* [Task prompt] Supply the number of lines below containing "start", nothing else.

* [Provided records]
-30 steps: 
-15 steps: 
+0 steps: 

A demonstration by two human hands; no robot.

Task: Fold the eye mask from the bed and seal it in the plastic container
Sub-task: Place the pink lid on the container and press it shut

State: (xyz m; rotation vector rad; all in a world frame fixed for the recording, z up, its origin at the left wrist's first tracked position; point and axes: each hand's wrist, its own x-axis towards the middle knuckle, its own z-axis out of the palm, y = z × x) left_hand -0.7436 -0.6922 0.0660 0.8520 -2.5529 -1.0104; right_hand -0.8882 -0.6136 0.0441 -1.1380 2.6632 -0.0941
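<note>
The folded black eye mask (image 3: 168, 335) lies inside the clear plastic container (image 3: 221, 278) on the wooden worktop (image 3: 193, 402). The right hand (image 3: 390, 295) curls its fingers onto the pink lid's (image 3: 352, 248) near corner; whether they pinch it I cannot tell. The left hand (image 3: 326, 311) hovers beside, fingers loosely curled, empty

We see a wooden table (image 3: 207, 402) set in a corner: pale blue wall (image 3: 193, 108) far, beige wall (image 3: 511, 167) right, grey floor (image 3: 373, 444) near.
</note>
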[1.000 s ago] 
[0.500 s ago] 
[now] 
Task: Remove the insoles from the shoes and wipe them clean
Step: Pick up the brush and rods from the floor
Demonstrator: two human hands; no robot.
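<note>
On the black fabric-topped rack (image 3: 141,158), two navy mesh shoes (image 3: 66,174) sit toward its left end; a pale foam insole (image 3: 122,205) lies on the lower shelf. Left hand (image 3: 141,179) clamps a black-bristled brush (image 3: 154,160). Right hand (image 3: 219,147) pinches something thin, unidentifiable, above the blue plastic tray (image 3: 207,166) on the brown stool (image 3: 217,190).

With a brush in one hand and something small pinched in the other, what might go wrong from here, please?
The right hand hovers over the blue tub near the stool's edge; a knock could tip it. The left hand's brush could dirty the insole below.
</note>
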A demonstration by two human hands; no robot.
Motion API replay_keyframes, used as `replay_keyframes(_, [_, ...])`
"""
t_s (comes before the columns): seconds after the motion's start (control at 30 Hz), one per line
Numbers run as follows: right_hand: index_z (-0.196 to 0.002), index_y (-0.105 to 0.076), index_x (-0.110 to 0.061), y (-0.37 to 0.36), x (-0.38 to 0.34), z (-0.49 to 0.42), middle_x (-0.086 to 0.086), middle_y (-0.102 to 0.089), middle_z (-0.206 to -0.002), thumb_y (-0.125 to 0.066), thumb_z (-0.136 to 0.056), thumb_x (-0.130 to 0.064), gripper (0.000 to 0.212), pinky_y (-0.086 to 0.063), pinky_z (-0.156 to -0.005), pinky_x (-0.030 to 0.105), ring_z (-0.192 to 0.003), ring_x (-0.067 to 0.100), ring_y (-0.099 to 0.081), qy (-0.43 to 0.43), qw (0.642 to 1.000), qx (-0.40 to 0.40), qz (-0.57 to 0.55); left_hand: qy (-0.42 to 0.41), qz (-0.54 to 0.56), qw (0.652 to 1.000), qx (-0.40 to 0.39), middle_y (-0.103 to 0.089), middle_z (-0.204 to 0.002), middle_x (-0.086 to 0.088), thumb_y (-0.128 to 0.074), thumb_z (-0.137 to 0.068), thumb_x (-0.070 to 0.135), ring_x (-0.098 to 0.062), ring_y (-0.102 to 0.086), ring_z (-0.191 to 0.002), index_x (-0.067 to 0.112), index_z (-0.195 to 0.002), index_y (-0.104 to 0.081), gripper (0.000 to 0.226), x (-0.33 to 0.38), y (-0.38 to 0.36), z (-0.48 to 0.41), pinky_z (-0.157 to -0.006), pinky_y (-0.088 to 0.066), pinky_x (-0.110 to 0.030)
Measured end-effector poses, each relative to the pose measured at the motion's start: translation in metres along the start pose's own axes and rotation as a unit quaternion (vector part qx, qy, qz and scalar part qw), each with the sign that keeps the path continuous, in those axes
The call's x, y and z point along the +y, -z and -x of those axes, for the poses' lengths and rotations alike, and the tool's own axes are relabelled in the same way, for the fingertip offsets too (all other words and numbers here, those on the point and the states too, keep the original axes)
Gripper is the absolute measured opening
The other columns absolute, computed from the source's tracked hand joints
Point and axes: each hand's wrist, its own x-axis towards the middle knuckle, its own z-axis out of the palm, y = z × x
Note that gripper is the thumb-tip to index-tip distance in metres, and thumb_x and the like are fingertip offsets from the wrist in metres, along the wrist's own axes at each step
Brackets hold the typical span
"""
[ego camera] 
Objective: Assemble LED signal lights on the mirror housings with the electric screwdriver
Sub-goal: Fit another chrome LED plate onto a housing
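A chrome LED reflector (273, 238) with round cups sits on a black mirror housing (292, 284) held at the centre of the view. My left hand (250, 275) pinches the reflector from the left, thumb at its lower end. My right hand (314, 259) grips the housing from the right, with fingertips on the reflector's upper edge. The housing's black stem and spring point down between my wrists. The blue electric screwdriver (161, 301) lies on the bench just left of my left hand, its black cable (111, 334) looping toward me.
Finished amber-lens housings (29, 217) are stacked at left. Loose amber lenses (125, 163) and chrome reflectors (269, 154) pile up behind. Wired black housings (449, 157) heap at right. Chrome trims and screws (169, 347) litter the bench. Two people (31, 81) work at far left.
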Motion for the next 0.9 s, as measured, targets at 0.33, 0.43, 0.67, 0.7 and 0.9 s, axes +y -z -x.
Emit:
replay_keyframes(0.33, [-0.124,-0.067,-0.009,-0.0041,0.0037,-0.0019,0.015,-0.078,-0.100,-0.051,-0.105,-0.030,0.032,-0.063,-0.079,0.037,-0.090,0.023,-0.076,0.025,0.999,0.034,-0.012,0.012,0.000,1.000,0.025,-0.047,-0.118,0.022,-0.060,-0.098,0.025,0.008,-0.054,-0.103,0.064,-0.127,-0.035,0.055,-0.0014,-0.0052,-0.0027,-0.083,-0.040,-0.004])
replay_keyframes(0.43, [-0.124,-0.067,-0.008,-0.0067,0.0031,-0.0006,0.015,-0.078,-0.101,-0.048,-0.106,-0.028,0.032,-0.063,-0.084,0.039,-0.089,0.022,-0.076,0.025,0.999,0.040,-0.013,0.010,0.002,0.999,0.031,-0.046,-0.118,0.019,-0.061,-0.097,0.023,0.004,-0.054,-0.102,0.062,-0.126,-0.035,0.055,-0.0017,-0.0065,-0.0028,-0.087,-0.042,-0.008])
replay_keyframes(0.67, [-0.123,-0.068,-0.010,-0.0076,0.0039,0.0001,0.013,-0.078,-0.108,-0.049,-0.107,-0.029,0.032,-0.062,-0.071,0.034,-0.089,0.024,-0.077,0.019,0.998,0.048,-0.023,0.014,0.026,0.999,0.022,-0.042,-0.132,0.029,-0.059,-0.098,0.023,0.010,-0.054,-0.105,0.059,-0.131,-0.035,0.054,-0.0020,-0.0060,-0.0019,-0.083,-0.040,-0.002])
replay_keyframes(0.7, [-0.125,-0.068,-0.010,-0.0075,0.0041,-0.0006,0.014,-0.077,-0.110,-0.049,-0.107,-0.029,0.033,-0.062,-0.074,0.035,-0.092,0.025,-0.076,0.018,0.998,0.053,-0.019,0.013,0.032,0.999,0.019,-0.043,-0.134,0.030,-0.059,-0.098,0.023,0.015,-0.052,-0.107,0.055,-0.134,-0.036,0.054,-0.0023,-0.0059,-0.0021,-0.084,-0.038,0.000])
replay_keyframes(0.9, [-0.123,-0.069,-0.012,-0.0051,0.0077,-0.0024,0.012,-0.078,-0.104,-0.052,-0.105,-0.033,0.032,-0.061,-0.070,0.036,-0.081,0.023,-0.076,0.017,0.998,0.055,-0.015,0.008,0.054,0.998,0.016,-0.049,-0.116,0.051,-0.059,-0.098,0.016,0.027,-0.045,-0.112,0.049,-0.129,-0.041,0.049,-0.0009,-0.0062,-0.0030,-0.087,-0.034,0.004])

* [Answer space] 2